Questo vuol dire che un’azienda pretende ritorni di visibilità e compartecipazione ed è qui il vero nodo da sciogliere: i ringraziamenti nei titoli di coda o il logo a bordo pagina non bastano più, pertanto quella della sponsorizzazione deve assumere sempre più le forme di una partnership condivisa piuttosto che una donazione a fondo perduto, come è stato fino a questo momento: «Oggi enti come le Fondazioni bancarie non svolgono più un’attività di erogazione. Da tempo ormai è terminata la pratica dei finanziamenti indiscriminati, in un momento di risorse scarse è obbligatorio selezionare le iniziative che garantiscono maggiore innovazione e sviluppo», affermano dalla Fondazione Crt che intende il rapporto pubblico-privato soprattutto collaborativo: la metodologia di fondo, infatti, è quella di affiancare le istituzioni nelle fasi iniziali dei progetti, con l’obiettivo di permettere loro di proseguire autonomamente negli anni a venire «in un’ottica di venture philanthropy, senza alcun fine dirigistico».
Altra prospettiva quella di un altro colosso, Enel, nelle parole di Gianluca Comin, Direttore Relazioni Esterne che ridisegna il rapporto pubblico privato sulla base di un rigore tutto aziendale: fattibilità tecnica del progetto e raggiungimento degli obbiettivi sono le parole chiave, oltre a trasparenza nei bilanci e possibilità di stabilire rapporti a lungo termine. «Cinque anni fa cercavamo qualcosa che avesse i caratteri di innovazione e internazionalità e l’arte attuale sembrava incarnare queste caratteristiche, così è nato il premio Enel Contemporanea».

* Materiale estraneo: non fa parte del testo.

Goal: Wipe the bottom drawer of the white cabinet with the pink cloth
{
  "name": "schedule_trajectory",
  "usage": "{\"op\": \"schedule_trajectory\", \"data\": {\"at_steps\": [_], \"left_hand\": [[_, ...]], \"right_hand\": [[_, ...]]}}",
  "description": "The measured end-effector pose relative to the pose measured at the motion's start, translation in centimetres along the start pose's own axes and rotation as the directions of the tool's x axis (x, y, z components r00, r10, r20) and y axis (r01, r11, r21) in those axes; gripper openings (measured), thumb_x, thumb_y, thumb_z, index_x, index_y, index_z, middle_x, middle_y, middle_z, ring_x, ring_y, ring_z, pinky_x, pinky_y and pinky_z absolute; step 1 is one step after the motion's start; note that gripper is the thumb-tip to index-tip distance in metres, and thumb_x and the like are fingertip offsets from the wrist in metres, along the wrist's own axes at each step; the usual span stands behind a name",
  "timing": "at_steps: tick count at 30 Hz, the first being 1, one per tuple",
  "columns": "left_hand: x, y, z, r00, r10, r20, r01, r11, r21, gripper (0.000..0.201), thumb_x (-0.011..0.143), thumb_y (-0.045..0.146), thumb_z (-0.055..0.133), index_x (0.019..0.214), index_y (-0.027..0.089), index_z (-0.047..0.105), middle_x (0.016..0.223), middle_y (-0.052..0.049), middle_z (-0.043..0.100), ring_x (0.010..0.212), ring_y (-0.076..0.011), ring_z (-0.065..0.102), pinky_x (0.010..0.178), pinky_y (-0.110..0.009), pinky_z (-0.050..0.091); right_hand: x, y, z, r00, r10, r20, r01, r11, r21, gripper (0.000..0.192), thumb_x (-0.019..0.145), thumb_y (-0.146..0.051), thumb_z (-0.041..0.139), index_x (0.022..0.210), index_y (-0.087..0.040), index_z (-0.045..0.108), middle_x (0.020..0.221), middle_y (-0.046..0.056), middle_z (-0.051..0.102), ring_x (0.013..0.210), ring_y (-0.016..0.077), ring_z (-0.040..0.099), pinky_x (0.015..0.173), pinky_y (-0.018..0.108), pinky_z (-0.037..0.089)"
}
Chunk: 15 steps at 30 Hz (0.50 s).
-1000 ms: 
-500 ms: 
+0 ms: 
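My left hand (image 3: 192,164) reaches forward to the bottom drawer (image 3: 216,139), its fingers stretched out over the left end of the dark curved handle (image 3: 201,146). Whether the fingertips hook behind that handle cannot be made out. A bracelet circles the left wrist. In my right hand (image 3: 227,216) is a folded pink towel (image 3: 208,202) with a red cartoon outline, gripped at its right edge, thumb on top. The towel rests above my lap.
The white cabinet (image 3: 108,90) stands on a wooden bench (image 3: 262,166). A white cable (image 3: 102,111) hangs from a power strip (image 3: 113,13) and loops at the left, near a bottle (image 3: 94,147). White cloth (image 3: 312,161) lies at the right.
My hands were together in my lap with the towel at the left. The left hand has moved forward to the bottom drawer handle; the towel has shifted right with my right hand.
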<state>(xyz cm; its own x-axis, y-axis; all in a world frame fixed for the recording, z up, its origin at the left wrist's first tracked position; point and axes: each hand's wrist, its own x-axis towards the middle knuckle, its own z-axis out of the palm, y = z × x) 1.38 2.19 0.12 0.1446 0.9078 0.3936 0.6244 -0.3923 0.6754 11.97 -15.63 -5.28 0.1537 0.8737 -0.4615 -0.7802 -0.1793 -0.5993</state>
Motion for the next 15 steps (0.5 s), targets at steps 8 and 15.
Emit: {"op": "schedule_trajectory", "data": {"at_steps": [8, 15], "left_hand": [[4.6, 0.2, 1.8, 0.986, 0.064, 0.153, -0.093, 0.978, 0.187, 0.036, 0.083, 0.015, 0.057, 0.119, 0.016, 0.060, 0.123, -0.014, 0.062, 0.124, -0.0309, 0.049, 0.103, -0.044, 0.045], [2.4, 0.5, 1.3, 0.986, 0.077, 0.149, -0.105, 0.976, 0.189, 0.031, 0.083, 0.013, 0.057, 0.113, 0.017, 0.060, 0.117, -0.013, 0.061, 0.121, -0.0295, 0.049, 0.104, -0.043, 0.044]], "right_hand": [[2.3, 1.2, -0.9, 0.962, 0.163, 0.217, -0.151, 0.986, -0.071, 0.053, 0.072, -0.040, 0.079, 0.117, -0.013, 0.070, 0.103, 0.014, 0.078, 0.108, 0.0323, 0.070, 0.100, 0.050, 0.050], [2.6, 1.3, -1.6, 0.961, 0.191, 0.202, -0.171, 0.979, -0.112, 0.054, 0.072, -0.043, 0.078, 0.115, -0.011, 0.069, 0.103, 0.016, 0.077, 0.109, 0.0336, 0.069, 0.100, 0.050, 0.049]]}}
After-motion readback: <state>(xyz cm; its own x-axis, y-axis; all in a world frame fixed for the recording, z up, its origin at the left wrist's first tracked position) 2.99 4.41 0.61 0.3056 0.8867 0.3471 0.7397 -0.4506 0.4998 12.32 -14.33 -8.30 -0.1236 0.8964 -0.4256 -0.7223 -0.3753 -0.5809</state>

Ovviamente per l’Italia resta il problema della barriera legislativa: la legge 122, che impone ai Comuni una spesa inferiore al 20 per cento in cultura, è una spada di Damocle che limita l’indotto economico e la possibilità di confidare in risorse private, alla quale si aggiunge il recente e poco chiaro provvedimento riguardo le fondazioni contenuto nella spending review. Senza contare ovviamente che la consistente riduzione di contributi da parte di enti locali trasforma il ruolo delle fondazioni bancarie in organi di supporto: nella ricerca di sponsor, oppure affiancando le singole istituzioni nella revisione dei budget e avviando azioni tese a contenere le spese, come dimostra ancora l’esperienza di Crt.
Sostanzialmente d’accordo con una ridefinizione del rapporto pubblico-privato è anche il Ministro per i Beni e le Attività Culturali Lorenzo Ornaghi che accenna da più tempo alla defiscalizzazione come un sentiero impervio ma d’ora in poi obbligato. Un sottile scetticismo sulle fondazioni «cui sono state attribuite speranze maggiori rispetto a quelle che potevano mantenere, ma è indubbio che si tratta di una buona novità –prosegue il ministro- per cui occorrerà filtrare le buone dalle meno virtuose».